» Assignment: Every record that follows should be output exactly as it is given.

╔══

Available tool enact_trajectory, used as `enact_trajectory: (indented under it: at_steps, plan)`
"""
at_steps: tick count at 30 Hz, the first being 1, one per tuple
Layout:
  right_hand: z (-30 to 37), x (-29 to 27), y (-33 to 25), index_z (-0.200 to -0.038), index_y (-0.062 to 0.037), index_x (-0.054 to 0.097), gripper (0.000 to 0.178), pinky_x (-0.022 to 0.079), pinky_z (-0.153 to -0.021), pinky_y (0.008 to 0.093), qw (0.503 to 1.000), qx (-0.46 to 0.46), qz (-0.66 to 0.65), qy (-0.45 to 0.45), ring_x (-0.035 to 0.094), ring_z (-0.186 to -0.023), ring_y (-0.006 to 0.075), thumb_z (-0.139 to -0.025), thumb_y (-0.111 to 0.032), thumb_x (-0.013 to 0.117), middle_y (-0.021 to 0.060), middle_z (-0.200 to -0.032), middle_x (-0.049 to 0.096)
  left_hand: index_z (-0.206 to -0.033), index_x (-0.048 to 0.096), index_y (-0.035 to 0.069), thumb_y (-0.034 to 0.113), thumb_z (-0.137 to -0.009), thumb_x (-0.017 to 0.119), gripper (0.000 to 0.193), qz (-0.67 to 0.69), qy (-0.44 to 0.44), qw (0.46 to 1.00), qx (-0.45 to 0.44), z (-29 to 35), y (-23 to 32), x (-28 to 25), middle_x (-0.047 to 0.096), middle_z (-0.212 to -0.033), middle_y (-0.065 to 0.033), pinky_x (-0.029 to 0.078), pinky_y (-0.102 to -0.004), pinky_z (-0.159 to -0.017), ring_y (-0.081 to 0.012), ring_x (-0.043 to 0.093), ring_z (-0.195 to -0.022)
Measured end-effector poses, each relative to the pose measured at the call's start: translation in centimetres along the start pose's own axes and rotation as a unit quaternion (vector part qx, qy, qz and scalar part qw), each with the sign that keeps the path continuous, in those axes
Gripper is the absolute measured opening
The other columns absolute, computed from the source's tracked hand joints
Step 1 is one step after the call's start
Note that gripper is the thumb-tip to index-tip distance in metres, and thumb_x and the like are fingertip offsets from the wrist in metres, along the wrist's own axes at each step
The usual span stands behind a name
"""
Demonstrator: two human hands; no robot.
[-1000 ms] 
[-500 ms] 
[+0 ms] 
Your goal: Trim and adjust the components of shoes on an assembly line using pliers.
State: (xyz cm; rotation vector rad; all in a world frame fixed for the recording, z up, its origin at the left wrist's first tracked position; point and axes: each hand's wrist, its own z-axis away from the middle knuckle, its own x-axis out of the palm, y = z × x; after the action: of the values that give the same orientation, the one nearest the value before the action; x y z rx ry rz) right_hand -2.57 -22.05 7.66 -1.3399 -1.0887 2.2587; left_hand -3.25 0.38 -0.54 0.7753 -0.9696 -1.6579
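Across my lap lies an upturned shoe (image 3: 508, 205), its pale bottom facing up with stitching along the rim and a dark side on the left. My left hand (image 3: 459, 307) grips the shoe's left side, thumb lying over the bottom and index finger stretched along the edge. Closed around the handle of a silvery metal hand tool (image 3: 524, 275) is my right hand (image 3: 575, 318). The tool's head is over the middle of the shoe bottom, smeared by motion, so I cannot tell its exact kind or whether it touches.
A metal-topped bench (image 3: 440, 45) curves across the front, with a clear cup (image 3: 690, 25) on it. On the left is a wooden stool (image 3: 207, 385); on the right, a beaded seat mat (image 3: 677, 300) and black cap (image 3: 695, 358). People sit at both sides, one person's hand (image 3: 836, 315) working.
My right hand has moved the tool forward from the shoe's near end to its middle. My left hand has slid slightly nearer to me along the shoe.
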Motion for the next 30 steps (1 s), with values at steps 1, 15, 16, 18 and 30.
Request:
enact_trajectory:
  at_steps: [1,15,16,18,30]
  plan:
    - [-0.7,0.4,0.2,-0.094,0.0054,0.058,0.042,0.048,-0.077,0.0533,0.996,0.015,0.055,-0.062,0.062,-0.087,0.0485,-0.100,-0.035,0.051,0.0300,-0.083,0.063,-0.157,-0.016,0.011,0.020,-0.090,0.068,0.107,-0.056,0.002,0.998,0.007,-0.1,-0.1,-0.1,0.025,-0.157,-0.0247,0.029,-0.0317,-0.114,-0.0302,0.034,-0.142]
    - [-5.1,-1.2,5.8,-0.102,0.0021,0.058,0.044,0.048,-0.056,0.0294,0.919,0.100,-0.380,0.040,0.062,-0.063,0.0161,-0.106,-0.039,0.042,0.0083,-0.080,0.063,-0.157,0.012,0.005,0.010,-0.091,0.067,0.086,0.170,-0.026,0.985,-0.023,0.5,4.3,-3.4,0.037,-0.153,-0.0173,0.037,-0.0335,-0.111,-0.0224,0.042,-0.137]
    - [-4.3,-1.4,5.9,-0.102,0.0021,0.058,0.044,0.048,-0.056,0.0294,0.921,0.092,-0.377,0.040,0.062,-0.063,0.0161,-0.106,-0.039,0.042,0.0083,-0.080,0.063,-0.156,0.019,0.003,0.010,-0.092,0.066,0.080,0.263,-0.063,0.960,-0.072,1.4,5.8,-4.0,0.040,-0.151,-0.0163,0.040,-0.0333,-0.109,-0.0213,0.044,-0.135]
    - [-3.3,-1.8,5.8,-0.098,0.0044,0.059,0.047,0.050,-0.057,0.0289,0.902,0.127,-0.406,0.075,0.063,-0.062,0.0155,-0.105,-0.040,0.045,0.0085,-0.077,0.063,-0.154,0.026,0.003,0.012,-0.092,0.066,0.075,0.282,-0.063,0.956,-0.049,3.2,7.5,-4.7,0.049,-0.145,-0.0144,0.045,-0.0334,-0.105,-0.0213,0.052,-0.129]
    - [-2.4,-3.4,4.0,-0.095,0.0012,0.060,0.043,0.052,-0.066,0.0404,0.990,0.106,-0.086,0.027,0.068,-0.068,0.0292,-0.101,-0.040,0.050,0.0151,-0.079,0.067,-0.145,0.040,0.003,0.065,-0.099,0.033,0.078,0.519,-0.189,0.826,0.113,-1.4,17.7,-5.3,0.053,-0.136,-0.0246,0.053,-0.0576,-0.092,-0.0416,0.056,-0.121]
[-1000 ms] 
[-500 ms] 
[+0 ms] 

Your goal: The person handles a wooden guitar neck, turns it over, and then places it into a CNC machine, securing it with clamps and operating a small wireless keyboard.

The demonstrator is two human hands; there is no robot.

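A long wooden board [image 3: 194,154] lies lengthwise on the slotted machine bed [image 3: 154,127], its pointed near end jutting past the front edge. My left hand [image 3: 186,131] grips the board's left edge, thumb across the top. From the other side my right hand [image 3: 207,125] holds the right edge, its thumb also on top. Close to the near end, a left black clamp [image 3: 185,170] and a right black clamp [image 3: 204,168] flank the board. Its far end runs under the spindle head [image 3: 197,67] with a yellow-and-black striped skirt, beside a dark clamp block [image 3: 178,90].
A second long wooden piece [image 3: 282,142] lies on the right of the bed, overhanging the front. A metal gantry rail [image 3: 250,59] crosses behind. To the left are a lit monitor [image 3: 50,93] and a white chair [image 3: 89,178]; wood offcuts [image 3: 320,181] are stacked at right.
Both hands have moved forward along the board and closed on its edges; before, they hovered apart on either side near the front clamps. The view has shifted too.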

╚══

» Output of the exercise:
Available tool enact_trajectory, used as `enact_trajectory: (indented under it: at_steps, plan)`
"""
at_steps: tick count at 30 Hz, the first being 1, one per tuple
Layout:
  right_hand: z (-30 to 37), x (-29 to 27), y (-33 to 25), index_z (-0.200 to -0.038), index_y (-0.062 to 0.037), index_x (-0.054 to 0.097), gripper (0.000 to 0.178), pinky_x (-0.022 to 0.079), pinky_z (-0.153 to -0.021), pinky_y (0.008 to 0.093), qw (0.503 to 1.000), qx (-0.46 to 0.46), qz (-0.66 to 0.65), qy (-0.45 to 0.45), ring_x (-0.035 to 0.094), ring_z (-0.186 to -0.023), ring_y (-0.006 to 0.075), thumb_z (-0.139 to -0.025), thumb_y (-0.111 to 0.032), thumb_x (-0.013 to 0.117), middle_y (-0.021 to 0.060), middle_z (-0.200 to -0.032), middle_x (-0.049 to 0.096)
  left_hand: index_z (-0.206 to -0.033), index_x (-0.048 to 0.096), index_y (-0.035 to 0.069), thumb_y (-0.034 to 0.113), thumb_z (-0.137 to -0.009), thumb_x (-0.017 to 0.119), gripper (0.000 to 0.193), qz (-0.67 to 0.69), qy (-0.44 to 0.44), qw (0.46 to 1.00), qx (-0.45 to 0.44), z (-29 to 35), y (-23 to 32), x (-28 to 25), middle_x (-0.047 to 0.096), middle_z (-0.212 to -0.033), middle_y (-0.065 to 0.033), pinky_x (-0.029 to 0.078), pinky_y (-0.102 to -0.004), pinky_z (-0.159 to -0.017), ring_y (-0.081 to 0.012), ring_x (-0.043 to 0.093), ring_z (-0.195 to -0.022)
Measured end-effector poses, each relative to the pose measured at the call's start: translation in centimetres along the start pose's own axes and rotation as a unit quaternion (vector part qx, qy, qz and scalar part qw), each with the sign that keeps the path continuous, in those axes
Gripper is the absolute measured opening
The other columns absolute, computed from the source's tracked hand joints
Step 1 is one step after the call's start
Note that gripper is the thumb-tip to index-tip distance in metres, and thumb_x and the like are fingertip offsets from the wrist in metres, along the wrist's own axes at each step
The usual span stands behind a name
"""
Demonstrator: two human hands; no robot.
[-1000 ms] 
[-500 ms] 
[+0 ms] 
Your goal: Trim and adjust the components of shoes on an assembly line using pliers.
State: (xyz cm; rotation vector rad; all in a world frame fixed for the recording, z up, its origin at the left wrist's first tracked position; point and axes: each hand's wrist, its own z-axis away from the middle knuckle, its own x-axis out of the palm, y = z × x; after the action: of the values that give the same orientation, the one nearest the value before the action; x y z rx ry rz) right_hand -2.57 -22.05 7.66 -1.3399 -1.0887 2.2587; left_hand -3.25 0.38 -0.54 0.7753 -0.9696 -1.6579
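Across my lap lies an upturned shoe (image 3: 508, 205), its pale bottom facing up with stitching along the rim and a dark side on the left. My left hand (image 3: 459, 307) grips the shoe's left side, thumb lying over the bottom and index finger stretched along the edge. Closed around the handle of a silvery metal hand tool (image 3: 524, 275) is my right hand (image 3: 575, 318). The tool's head is over the middle of the shoe bottom, smeared by motion, so I cannot tell its exact kind or whether it touches.
A metal-topped bench (image 3: 440, 45) curves across the front, with a clear cup (image 3: 690, 25) on it. On the left is a wooden stool (image 3: 207, 385); on the right, a beaded seat mat (image 3: 677, 300) and black cap (image 3: 695, 358). People sit at both sides, one person's hand (image 3: 836, 315) working.
My right hand has moved the tool forward from the shoe's near end to its middle. My left hand has slid slightly nearer to me along the shoe.
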Motion for the next 30 steps (1 s), with values at steps 1, 15, 16, 18 and 30.
Request:
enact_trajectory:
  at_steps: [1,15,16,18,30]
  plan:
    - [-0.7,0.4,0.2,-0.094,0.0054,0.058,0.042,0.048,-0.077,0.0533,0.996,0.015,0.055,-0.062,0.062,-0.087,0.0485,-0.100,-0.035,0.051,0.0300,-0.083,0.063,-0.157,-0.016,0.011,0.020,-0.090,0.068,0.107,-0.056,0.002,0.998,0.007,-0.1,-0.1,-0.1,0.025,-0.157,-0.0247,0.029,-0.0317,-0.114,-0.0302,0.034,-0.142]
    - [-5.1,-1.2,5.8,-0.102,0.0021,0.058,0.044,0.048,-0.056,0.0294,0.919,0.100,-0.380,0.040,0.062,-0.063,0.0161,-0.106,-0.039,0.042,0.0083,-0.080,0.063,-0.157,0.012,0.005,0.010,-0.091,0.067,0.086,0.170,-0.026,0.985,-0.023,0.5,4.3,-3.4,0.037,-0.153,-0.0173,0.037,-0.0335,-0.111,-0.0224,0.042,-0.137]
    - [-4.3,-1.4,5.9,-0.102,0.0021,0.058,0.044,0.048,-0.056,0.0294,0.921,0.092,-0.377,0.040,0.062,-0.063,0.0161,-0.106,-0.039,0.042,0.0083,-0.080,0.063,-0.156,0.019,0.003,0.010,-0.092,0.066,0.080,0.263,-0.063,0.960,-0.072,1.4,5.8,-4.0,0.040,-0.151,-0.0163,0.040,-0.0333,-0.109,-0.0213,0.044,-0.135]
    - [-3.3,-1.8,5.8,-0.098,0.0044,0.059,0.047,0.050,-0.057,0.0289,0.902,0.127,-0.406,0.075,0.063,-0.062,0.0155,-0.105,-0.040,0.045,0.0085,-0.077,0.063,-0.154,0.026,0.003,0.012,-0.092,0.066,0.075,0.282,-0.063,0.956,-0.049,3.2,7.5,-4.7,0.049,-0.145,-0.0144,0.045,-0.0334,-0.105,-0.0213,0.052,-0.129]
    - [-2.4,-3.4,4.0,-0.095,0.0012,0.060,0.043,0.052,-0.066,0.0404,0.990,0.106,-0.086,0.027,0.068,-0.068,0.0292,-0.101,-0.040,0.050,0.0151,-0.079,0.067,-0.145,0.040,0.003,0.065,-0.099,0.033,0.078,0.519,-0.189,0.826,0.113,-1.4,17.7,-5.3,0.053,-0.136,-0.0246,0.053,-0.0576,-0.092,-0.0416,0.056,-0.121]
[-1000 ms] 
[-500 ms] 
[+0 ms] 

Your goal: The person handles a wooden guitar neck, turns it over, and then places it into a CNC machine, securing it with clamps and operating a small wireless keyboard.

The demonstrator is two human hands; there is no robot.

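A long wooden board [image 3: 194,154] lies lengthwise on the slotted machine bed [image 3: 154,127], its pointed near end jutting past the front edge. My left hand [image 3: 186,131] grips the board's left edge, thumb across the top. From the other side my right hand [image 3: 207,125] holds the right edge, its thumb also on top. Close to the near end, a left black clamp [image 3: 185,170] and a right black clamp [image 3: 204,168] flank the board. Its far end runs under the spindle head [image 3: 197,67] with a yellow-and-black striped skirt, beside a dark clamp block [image 3: 178,90].
A second long wooden piece [image 3: 282,142] lies on the right of the bed, overhanging the front. A metal gantry rail [image 3: 250,59] crosses behind. To the left are a lit monitor [image 3: 50,93] and a white chair [image 3: 89,178]; wood offcuts [image 3: 320,181] are stacked at right.
Both hands have moved forward along the board and closed on its edges; before, they hovered apart on either side near the front clamps. The view has shifted too.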

That concludes the output for this exercise.